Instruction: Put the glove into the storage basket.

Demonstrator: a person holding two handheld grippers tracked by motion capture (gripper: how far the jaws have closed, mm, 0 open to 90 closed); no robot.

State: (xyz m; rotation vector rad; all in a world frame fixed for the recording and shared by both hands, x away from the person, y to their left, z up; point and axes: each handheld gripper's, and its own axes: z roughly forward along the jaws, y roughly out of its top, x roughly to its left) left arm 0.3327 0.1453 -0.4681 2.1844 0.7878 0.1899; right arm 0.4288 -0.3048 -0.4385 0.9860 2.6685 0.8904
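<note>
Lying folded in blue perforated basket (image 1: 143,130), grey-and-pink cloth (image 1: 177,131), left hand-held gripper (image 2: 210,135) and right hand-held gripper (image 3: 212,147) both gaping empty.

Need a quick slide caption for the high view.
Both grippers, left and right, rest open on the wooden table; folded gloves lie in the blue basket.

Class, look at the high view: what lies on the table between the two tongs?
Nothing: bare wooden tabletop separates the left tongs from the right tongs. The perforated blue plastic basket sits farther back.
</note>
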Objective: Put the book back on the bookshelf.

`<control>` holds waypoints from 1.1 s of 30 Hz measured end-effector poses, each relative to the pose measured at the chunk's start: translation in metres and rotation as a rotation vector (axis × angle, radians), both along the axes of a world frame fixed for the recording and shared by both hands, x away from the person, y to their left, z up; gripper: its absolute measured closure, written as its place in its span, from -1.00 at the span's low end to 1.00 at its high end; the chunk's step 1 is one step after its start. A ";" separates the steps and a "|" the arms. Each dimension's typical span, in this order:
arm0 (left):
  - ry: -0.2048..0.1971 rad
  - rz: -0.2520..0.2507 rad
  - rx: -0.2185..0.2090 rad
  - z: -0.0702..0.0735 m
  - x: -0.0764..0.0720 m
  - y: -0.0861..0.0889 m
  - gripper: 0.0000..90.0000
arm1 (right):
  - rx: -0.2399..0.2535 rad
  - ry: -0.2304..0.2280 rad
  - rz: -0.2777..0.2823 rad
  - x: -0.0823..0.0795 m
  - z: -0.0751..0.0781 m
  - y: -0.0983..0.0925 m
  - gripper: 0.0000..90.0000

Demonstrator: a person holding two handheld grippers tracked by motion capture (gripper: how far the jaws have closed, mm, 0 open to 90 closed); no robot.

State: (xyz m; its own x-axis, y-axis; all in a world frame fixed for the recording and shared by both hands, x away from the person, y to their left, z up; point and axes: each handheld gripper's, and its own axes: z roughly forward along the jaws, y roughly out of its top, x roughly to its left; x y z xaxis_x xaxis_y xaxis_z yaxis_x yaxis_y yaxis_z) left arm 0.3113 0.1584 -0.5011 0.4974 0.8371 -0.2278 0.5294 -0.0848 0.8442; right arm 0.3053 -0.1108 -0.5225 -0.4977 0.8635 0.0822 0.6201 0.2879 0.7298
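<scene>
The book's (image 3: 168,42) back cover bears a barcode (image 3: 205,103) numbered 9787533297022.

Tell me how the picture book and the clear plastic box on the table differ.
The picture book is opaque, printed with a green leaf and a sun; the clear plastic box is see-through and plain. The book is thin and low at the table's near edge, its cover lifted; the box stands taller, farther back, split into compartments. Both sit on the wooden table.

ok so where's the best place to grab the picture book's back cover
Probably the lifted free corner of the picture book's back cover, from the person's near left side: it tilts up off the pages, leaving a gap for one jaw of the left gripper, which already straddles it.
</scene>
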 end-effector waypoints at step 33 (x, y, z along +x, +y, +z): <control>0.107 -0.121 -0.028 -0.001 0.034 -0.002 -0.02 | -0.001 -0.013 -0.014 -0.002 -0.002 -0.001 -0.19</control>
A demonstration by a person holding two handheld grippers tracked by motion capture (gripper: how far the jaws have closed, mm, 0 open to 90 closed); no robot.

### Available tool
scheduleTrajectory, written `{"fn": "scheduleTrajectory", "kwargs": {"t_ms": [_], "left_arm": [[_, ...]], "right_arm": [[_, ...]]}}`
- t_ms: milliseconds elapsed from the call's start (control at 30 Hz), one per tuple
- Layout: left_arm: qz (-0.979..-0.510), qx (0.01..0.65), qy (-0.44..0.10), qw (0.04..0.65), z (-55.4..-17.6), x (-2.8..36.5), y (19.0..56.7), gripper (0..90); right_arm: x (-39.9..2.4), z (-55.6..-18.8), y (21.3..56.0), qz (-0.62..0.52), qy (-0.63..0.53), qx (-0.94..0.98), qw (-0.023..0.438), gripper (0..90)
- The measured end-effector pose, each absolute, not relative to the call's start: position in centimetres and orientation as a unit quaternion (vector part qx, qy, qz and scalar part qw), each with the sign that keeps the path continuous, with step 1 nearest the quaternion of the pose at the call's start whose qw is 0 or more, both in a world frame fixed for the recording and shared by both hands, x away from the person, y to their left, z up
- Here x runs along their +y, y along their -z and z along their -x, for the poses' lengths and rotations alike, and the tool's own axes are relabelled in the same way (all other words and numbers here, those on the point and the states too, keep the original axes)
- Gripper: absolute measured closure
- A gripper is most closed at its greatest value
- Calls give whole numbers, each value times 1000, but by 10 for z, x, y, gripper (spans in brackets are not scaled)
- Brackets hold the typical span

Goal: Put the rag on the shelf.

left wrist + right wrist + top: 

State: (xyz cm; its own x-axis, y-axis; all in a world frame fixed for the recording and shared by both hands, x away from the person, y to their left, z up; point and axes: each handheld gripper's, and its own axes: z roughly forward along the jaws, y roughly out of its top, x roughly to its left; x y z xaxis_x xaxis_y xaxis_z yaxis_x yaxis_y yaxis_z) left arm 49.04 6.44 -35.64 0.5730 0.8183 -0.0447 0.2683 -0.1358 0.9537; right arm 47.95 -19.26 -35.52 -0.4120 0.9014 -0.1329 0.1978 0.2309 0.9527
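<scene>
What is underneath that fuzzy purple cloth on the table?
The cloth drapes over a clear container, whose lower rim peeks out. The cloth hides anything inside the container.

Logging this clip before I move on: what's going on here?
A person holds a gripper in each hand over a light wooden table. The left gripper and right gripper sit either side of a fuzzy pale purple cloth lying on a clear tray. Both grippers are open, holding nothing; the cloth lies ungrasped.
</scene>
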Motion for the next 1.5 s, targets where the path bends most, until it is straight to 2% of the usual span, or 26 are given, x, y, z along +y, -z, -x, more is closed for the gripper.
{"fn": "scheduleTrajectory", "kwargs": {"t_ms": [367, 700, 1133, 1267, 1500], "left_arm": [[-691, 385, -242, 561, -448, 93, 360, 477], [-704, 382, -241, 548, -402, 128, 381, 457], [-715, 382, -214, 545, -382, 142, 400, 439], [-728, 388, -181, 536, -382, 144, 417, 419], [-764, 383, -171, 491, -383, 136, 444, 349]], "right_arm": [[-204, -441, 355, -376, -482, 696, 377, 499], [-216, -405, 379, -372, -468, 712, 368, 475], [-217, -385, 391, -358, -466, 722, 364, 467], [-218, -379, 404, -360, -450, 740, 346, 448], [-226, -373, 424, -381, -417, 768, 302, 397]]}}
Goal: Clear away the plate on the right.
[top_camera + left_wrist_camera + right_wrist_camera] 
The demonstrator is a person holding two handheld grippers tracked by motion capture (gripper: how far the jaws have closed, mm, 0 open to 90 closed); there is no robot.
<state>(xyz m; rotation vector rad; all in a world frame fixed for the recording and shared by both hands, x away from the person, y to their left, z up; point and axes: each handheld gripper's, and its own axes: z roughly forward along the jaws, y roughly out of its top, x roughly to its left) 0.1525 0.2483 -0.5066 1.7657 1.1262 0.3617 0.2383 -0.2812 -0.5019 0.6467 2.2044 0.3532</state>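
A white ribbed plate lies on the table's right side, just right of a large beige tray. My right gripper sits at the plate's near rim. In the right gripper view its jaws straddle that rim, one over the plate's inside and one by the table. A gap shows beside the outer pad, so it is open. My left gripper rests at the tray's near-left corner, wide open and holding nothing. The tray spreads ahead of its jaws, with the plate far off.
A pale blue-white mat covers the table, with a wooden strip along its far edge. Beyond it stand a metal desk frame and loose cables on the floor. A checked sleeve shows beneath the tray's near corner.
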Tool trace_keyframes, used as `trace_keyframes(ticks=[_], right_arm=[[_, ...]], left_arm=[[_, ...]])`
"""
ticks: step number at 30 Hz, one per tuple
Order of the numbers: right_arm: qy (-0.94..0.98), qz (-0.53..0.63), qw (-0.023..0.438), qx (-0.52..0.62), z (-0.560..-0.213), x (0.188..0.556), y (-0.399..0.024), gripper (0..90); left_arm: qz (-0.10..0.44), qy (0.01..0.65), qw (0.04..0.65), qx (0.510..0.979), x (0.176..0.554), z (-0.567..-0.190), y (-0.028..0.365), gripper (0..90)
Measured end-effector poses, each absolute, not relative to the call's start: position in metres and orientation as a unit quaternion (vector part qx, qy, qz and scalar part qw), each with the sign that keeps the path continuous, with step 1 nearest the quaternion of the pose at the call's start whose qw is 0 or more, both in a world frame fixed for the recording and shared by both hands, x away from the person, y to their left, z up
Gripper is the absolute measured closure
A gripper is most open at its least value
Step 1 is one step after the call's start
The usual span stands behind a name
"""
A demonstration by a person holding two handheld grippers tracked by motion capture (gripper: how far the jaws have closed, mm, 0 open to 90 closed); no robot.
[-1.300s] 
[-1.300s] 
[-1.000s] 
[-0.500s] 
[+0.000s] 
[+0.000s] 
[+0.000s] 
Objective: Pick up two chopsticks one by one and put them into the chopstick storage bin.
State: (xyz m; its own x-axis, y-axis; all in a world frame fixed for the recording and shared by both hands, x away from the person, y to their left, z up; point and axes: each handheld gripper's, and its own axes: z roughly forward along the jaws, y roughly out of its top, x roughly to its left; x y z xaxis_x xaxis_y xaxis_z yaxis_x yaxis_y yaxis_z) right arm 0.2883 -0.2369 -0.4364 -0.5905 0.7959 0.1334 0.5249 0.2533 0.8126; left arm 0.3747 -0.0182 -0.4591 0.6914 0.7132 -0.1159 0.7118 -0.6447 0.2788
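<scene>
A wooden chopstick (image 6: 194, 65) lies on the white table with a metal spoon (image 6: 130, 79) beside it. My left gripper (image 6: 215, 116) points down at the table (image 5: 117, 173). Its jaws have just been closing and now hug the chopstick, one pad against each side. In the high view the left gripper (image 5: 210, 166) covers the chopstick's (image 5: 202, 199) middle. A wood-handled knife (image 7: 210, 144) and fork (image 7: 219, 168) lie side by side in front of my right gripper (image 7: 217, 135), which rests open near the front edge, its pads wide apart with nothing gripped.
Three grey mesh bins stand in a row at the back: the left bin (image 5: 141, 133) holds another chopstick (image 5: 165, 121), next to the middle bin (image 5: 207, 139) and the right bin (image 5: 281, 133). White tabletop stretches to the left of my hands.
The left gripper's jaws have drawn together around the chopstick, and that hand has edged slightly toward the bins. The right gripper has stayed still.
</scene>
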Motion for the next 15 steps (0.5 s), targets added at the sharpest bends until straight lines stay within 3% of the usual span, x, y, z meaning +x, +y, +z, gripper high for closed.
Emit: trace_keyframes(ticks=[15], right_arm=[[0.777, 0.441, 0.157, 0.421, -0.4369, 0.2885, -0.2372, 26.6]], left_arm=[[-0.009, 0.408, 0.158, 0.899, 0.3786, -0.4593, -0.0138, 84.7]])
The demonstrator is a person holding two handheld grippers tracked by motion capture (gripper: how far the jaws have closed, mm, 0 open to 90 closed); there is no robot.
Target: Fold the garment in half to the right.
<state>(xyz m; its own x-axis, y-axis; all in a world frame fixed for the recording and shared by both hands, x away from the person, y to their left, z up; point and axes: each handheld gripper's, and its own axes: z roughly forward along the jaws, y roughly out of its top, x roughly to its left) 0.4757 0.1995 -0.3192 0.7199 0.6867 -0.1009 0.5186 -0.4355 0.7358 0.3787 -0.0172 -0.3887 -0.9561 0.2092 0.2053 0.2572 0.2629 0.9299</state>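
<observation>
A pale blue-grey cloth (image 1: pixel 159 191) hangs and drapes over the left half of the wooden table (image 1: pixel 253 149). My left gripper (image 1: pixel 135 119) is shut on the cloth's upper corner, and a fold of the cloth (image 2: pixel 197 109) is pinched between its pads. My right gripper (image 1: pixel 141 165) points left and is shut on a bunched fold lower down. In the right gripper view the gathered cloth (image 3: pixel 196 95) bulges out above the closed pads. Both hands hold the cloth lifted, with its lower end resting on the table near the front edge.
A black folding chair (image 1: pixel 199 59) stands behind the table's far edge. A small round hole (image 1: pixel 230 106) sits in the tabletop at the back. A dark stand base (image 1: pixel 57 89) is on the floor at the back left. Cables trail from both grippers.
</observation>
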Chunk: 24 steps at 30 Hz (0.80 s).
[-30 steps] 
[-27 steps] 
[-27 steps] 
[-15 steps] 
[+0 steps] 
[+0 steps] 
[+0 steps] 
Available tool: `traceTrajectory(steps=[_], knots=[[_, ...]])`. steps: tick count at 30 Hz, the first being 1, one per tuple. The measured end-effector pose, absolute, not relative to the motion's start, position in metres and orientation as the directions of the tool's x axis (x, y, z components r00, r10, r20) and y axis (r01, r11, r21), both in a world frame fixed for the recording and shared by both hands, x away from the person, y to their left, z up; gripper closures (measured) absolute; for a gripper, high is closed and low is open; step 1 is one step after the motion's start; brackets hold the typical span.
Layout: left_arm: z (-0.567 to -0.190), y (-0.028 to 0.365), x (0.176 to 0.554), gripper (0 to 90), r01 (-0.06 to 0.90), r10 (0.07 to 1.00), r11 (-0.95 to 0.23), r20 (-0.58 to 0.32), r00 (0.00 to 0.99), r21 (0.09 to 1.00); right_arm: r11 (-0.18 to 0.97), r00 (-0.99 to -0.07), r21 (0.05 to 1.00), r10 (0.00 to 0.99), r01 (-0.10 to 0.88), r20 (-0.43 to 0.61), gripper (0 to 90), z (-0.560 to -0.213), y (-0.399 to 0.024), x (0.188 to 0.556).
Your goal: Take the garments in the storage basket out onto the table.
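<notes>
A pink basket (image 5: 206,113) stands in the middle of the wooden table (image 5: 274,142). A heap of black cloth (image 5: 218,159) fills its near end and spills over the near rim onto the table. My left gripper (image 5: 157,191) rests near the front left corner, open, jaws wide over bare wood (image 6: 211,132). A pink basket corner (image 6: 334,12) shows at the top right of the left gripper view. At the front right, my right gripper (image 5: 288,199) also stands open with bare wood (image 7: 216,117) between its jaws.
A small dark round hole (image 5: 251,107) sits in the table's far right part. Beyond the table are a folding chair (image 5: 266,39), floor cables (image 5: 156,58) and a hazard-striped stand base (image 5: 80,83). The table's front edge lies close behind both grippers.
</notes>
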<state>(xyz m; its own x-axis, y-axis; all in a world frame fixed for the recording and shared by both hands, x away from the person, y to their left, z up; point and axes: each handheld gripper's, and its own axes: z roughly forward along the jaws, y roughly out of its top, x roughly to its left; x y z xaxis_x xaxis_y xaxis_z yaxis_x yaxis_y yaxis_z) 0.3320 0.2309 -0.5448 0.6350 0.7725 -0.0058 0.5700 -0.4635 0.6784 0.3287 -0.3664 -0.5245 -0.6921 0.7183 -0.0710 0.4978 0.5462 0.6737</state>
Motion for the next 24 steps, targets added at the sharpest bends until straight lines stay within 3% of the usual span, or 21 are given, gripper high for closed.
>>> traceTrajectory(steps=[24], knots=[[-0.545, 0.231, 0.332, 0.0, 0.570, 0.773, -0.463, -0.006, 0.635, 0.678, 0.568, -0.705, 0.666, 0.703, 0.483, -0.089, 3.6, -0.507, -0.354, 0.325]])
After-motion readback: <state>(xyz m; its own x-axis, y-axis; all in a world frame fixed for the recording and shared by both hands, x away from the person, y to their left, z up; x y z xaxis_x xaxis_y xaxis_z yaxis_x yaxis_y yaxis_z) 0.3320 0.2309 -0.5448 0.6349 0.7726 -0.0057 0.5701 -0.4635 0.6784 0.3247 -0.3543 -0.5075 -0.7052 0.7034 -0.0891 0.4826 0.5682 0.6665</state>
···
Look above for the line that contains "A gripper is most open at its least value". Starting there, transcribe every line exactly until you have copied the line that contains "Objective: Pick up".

Output of the exercise:
A gripper is most open at its least value
Step 1 is one step after the call's start
The usual span stands behind a name
"""
A demonstration by a person holding two handheld grippers tracked by motion capture (gripper: how far the jaws have closed, mm, 0 open to 90 closed); no robot.
[-1.300s] 
[-1.300s] 
[-1.000s] 
[-0.500s] 
[+0.000s] 
[+0.000s] 
[+0.000s] 
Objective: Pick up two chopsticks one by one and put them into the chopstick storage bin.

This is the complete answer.